Data block Start Marker

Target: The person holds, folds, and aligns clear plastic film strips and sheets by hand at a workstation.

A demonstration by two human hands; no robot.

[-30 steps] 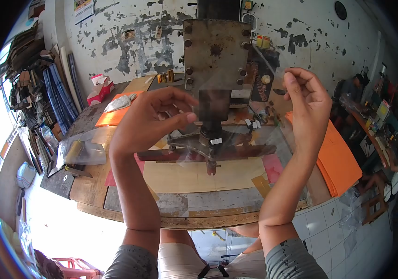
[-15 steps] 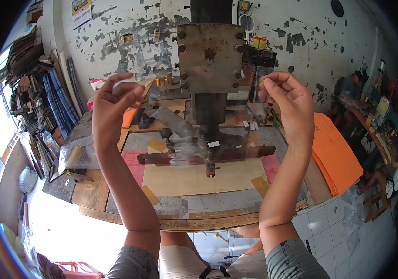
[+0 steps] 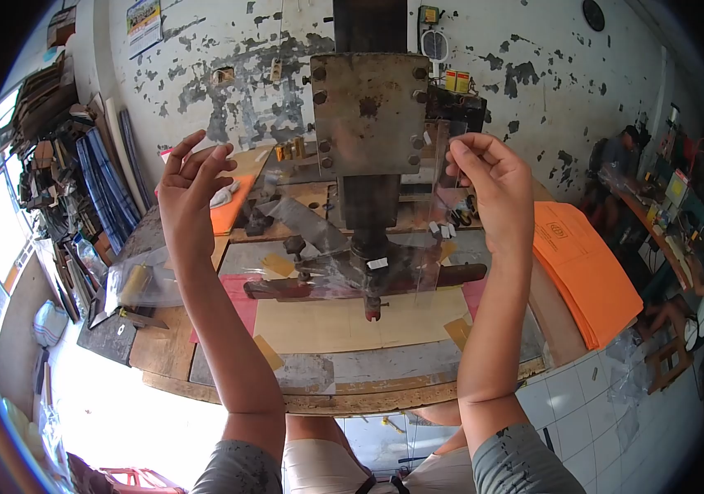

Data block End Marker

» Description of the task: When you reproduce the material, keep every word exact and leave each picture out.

» Result:
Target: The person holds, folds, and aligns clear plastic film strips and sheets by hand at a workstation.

A demonstration by two human hands; no robot.

[-30 steps] 
[-15 steps] 
[+0 steps] 

The exercise asks for nothing further.